Kathleen Stock’s gruesome treatment shows that new laws alone cannot guarantee freedom of expression

This week, a gruesome dispute broke out at the University of Sussex. I call it a “fight,” but what happened is, in fact, the latest example of harassment, bigotry, and bullying masquerading as social justice. Professor Kathleen Stock, a philosophy professor at the institution, was attacked for her views on gender identity, to the point where she now has to worry about her own safety.

Stock, like most of the population, believes that biological sex should not be confused with gender; a position that formed the basis of his well received Material Girls: Why Reality Matters to Feminism. Like other feminist thinkers, such as Helen Joyce and Abigail Shrier, she has found herself at the forefront of a new genre of literature, reaffirming common sense, in a world where it has become controversial.

In fact, Stock’s perfectly conventional view of things has become heresy among some students. With Salem-style hysteria, the Sussexes considered her transphobic and put up posters on campus, asking the university to fire her.
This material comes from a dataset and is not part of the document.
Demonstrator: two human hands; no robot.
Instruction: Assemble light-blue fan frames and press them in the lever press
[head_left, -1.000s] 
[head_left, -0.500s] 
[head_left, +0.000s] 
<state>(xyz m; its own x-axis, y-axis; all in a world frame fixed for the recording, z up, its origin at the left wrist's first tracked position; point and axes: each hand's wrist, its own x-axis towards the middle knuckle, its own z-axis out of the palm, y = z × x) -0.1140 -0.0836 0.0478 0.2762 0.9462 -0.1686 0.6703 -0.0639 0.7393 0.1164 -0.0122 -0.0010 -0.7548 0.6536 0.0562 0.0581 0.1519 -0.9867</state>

A group called “Anti Terf Sussex” described Stock as “one of the most prominent transphobics on this wretched island.” The ferocity of the threats against him is such that the police have had to ensure that if Stock calls 999, an officer will be immediately dispatched to his home.

As many will know, this is not an “atypical” college event; For years, a dangerous contagion has gripped Western academic institutions, whereby young, false liberals – liberals, as I call them – point the finger at anyone who blasphemes against their orthodoxy. That they have so much time for witch hunts says a lot about the lowering of teaching standards, as well as the lack of purpose that young people have in society at large.

However, all was not lost. Following Stock’s treatment, the University of Sussex did something quite extraordinary: it stood up for its own staff. Adam Tickell, vice-chancellor of the institution, said officials would investigate “activity on our campus that appears to have been designed to target Kathleen Stock for exercising her academic freedoms“, In a statement that angered his critics.

Tickell’s statement could be read in a number of ways. The optimist might say that managers have finally found a backbone. Government insiders, on the other hand, may see it as a sign that the proposal Freedom of expression bill, which aims to “strengthen the legal obligations of higher education providers in England to protect freedom of expression”, has landed. Universities increasingly know that they must redouble their efforts to defend academics.

Sadly, neither the Tickell leadership nor the Freedom of Expression Bill has prevented unions from supporting them. Sussex UCU soon issued a statement calling for “management to take a clear and strong stance against transphobia in Sussex.” The covert suggestion in all of this is that you have to deal with Stock. Later, he tweeted that UCU had “effectively ended [her] career at the University of Sussex ”.

I confess that I have not read Material girls – although he is next on my list – but in interviews I have found Stock to be measured, convincing and courageous; their completely hermetic and fair arguments regarding the balancing of the rights of different groups. As with many of these “culture wars”, the mob often appears to invent its own enemy. It projects false feelings and characteristics onto dissenters, to dehumanize them and make their arguments unworthy of being heard.

What is the government doing about it? Stock’s treatment certainly gives more urgency to the higher education (freedom of speech) bill, whose critics often dismiss it as unnecessary (we, on the right, are, of course, inventing a culture war). But perhaps the most forceful intervention came from Liz Truss, who tweeted in support of Stock, Baroness Falkner, head of the Human Rights Commission, who condemned the attack, and Michelle Donelan, who wrote persuasively today to The times on the matter.

Ultimately, we cannot legislate to get out of these censorship incidents, but we must do more as a society to speak out against Fiberals. It is the simplest way, but one that hurts politicians (would most of the cabinet get involved in the debacle at the University of Sussex?). Being weak in these matters has a pervasive effect. The debacle of the University of Sussex is, first and foremost, emblematic of our failed higher education system, but also symptomatic of a broader social disease that cannot continue.